The question is, are they any good and can they replicate what you achieve when you actually buy the property? We will discuss the various options available, and whether they in fact achieve the end goal, being involved in the property market.

The main problem with buying a property is generally the costs associated with it’s purchase. You have legal fees, stamp duty and other associated costs that all impact on the cost of your investment, hence affecting the return you make. Also, when buying a typical buy-to-let most investors concentrate on residential property and do not venture into other types such as commercial where it may be possible to increase returns. Another issue with many investors, and a subject we have discussed before, is that many would-be landlords tend to purchase properties local to them, again restricting their investment choice. Finally, there is the running of the property and all that it entails, so investing in buy-to-let isn’t as simple as buying a property, sitting back and watching the money roll in, or could it be that simple?
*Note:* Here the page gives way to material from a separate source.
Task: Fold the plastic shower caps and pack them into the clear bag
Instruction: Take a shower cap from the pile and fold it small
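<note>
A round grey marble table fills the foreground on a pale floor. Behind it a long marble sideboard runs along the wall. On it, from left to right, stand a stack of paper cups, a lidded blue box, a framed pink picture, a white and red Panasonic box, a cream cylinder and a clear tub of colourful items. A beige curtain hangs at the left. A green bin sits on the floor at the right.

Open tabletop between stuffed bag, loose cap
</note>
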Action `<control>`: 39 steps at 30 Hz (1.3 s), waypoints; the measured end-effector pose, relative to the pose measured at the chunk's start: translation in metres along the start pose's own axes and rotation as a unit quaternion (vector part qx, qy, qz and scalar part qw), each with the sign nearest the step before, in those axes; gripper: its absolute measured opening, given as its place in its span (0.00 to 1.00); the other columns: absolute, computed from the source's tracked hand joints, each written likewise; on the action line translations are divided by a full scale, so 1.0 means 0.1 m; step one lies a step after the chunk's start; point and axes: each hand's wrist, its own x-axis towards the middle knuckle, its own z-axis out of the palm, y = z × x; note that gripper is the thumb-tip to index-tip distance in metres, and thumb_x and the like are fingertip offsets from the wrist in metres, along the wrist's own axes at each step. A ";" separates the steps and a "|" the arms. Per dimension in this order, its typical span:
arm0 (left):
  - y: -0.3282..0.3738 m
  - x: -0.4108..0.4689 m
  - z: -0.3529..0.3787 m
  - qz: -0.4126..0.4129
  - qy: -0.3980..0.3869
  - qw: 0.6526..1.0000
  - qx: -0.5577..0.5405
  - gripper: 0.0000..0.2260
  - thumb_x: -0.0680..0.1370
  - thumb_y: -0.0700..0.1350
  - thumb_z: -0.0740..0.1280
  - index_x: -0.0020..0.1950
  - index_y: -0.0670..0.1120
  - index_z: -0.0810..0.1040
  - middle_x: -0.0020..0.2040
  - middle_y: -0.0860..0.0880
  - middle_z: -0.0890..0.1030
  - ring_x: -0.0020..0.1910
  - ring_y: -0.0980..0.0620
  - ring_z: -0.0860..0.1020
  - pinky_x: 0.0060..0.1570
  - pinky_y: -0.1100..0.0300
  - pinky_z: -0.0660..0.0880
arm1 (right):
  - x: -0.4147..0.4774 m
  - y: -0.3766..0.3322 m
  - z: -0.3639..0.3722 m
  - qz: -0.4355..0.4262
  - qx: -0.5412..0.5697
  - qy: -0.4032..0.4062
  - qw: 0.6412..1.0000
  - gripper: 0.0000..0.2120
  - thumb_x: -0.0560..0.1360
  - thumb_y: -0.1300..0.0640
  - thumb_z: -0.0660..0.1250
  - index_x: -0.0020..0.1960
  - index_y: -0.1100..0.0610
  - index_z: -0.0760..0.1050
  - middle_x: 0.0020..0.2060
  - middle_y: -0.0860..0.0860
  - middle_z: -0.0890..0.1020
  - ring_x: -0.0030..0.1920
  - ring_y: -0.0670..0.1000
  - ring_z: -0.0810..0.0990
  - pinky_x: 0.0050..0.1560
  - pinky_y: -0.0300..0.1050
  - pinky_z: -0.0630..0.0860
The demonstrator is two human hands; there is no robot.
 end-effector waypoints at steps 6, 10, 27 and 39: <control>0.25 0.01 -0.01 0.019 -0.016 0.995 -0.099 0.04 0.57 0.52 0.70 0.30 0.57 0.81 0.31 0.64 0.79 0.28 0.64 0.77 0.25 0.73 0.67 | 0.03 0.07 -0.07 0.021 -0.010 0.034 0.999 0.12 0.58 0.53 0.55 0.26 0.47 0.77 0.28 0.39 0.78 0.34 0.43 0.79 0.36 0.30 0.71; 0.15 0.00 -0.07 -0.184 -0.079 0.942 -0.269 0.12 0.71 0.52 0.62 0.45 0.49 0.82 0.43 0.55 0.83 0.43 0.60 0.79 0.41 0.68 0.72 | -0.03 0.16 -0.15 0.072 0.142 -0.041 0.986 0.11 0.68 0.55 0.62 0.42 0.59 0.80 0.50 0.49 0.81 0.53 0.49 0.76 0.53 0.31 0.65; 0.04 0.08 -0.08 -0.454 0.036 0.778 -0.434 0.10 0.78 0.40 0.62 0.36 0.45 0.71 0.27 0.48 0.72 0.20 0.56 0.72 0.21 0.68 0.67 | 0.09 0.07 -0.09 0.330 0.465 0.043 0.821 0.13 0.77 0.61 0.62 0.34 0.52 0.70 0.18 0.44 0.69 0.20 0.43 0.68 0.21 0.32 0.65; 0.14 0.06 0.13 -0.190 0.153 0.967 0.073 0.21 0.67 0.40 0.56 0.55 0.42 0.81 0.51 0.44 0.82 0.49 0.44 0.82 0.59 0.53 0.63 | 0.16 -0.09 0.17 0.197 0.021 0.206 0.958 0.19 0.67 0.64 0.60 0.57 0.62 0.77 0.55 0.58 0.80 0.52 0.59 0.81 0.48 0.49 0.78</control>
Well the running of a property these days can be made a lot easier as many of the new style agents perform all tasks that a would-be landlord would have to normally worry about, and at a price that is not to punitive, typically around 8% of the total rent achieved. For this, all you have to do is sit back and watch the money hit your account monthly, or in many cases every 3 months. This means that the new landlord of today doesn’t need to live near the property and can look further afield, in most cases achieving greater returns.
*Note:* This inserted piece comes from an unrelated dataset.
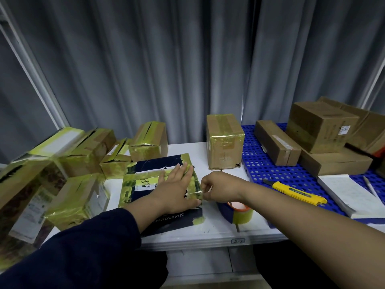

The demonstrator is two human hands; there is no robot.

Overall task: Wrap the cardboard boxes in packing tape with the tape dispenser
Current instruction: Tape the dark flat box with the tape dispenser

What if you like property, but cannot be bothered with the aggravation of going through the buying process and maintenance? Well all this can be negated by investing in a property fund. Investors have to decide whether they want to invest in bricks and mortar funds, which own the buildings they invest in, or property share funds, which own the shares of companies that own the buildings. These funds can diversify their investment base and shift into the commercial sector where they can purchase land or property that is rented by companies.

One advantage of a property fund is unlike physical property, these property funds can be placed in ISA’s, or your pension, making them far more flexible and also tax efficient, giving them a large advantage over physical buy-to-let. Much like physical property though, those funds that invest in bricks and mortar are constrained by the fact that the property market is quite illiquid, meaning that selling or buying a property is not a quick process. Again, like a traditional buy-to-let investment transaction costs form a large part of a property funds business costs and can reduce returns considerably. An alternative to this is a property fund that invests in shares of companies that invest in the property market. They move like a traditional equity fund and are obviously far more liquid. These do not suffer the problem of redemptions that open-ended funds holding bricks and mortar do, if investors want their money back, they can simply sell the shares they own.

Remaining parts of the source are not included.